Sipping into the holidays 

Tis the season for the wine industry to pull out the big guns at industry taste fests featuring way too many wines to ever evaluate seriously — a deplorable situation which requires a strategy. At a recent Glazer’s tasting at the San Antonio Country Club, mine was to concentrate on Champagne and to move onto big reds only after most bubblies had been broached.

I won’t condescend by waxing eloquent over the usual suspects. Yes, the Pol Roger Brut Rosé was spectacular; it had better be at its price. At half the freight, the Pommery Brut Rosé would also not be booted from the dining table. But it’s more fun — and more challenging — to seek out the lesser-known (and more gently priced) sparklers. You are probably already familiar with the Grüet label from New Mexico — if not, seek it out in any of its variations: brut, rosé, or blanc de noirs. But the one that really caught my attention was the Lucien Albrecht Cremant d’ Alsace Brut Rosé. It confirmed my bias toward rosé bubblies at whatever price level and satisfied some primal urge to find the bargain of the event; it should retail for under $20. And it should pair beautifully with turkey.

If you’re planning on smoking your turkey — or tossing tradition by the wayside and going for prime rib or venison backstrap on your holiday table, let me recommend all three of the Cline Zinfandels I tasted: the Live Oak, the Bridgehead, and the Big Break. None of these will break the bank.

Late fall also seems to bring the winemakers out of the woodwork. With harvest over, they can afford to spend time selling. In no particular order, here are some of my favorites from recent such schmoozefests:

Family-owned and operated Pedroncelli offers some amazing bargains in California wines — a category that’s getting harder and harder to fill. Their 2006 Sauvignon Blanc Eastside is classic CA with the advantage of added minerality. The ’03 Benchlands Merlot was peppery, minty, and nicely structured. And the ’04 Three Vineyards Cabernet, blended with estate-grown merlot and cabernet franc, was easy drinking and a great value.

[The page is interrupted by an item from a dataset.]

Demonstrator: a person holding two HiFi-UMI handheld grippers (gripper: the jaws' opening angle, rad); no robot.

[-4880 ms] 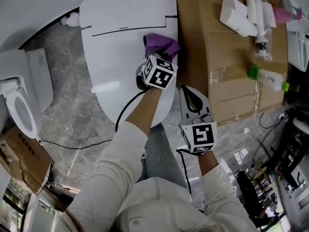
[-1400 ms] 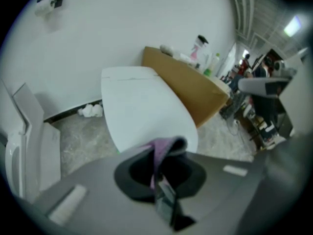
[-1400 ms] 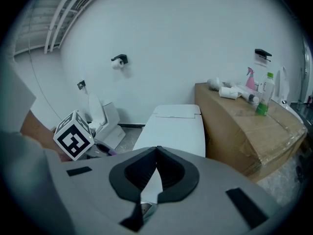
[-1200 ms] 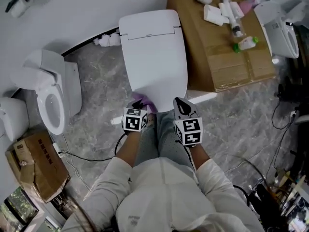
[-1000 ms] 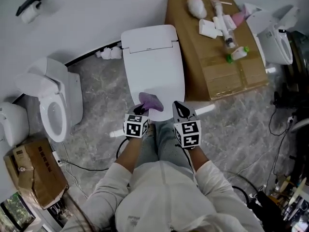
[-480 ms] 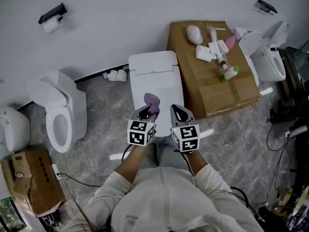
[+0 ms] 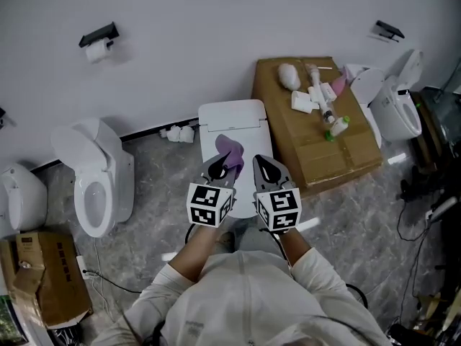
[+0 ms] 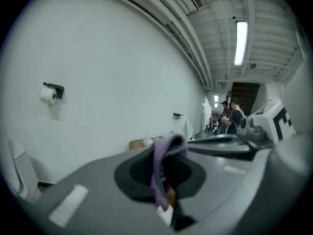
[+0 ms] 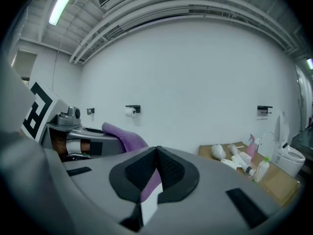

Pedroncelli also produces an attractive vintage “Port” from estate-grown Portuguese grapes. The ’02 shows pretty prune and raisin flavors and would cap a holiday dinner handsomely.

A tasting of some wines from the Pasternak Wine Imports portfolio yielded two bargains from New Zealand worth seeking out: the Dashwood 2006 Sauvignon Blanc Marlborough and the Dashwood 2005 Pinot Noir Marlborough. The SB was more multi-dimensional than many NZ grapefruit bombs; the pinot, a quintessential turkey wine, was much more generous than many Kiwi pinots, which can be very tight and acidic.

We also tasted the creamy, appley, and beautifully balanced Nicolas Feuillatte Cuvée Gastronomie Brut — a little over our $15 price point, but often on holiday sale.

Our price point is perfectly represented by the entire portfolio created by the peripatetic Laely Heron, owner, label designer, and winemaker at her facilities in California, France, and Spain; none of these should be over $13 or so. Look for the most recent vintages of the Heron Vineyards label California Chardonnay (half barrel-fermented, half stainless, with good citrus and mineral), and Merlot (good cherry and mint); both the Merlot (earthier than the CA) and the Pinot Noir from Pay d’Oc in southern France; and the grippy, ballsy Sexto from Terra Alta (next to Priorat) in Spain. The last is a blend of six grapes, mostly on very old vines. Great holiday party wines, all of them.

European winemakers rarely waltz through San Antonio hawking their wares, but we do at least get export managers. Tony Apostolakos was in town at the end of summer with the wines of Masi from Italy’s Veneto region north of Venice. We can afford more of them than you might think, and you should look for the 2006 Masi Masianico Pinot Grigio & Verduzzo blend. Masi dries the verduzzo grape component (25-percent), which increases fruit concentration and gives this PG the body and complexity so many seem to lack; if your turkey is dressed with, say, oysters, go for it.

The 2004 Masi Campofiorin Ripasso reveals its fermentation method in the name: ripasso is a process that passes fresh wine over semi-dried grapes, yielding a second fermentation that boosts body and concentration. It’s beautifully complex and would be stellar with that backstrap mentioned earlier.

Pushing our price point, but worth it, is the 2003 Brolo de Campofiorin, even fuller and more robust than the Ripasso. Made from corvina and rondinella grapes, this is a wine at once unfamiliar and yet somehow comforting. Welcome it into your home this holiday season and see what develops.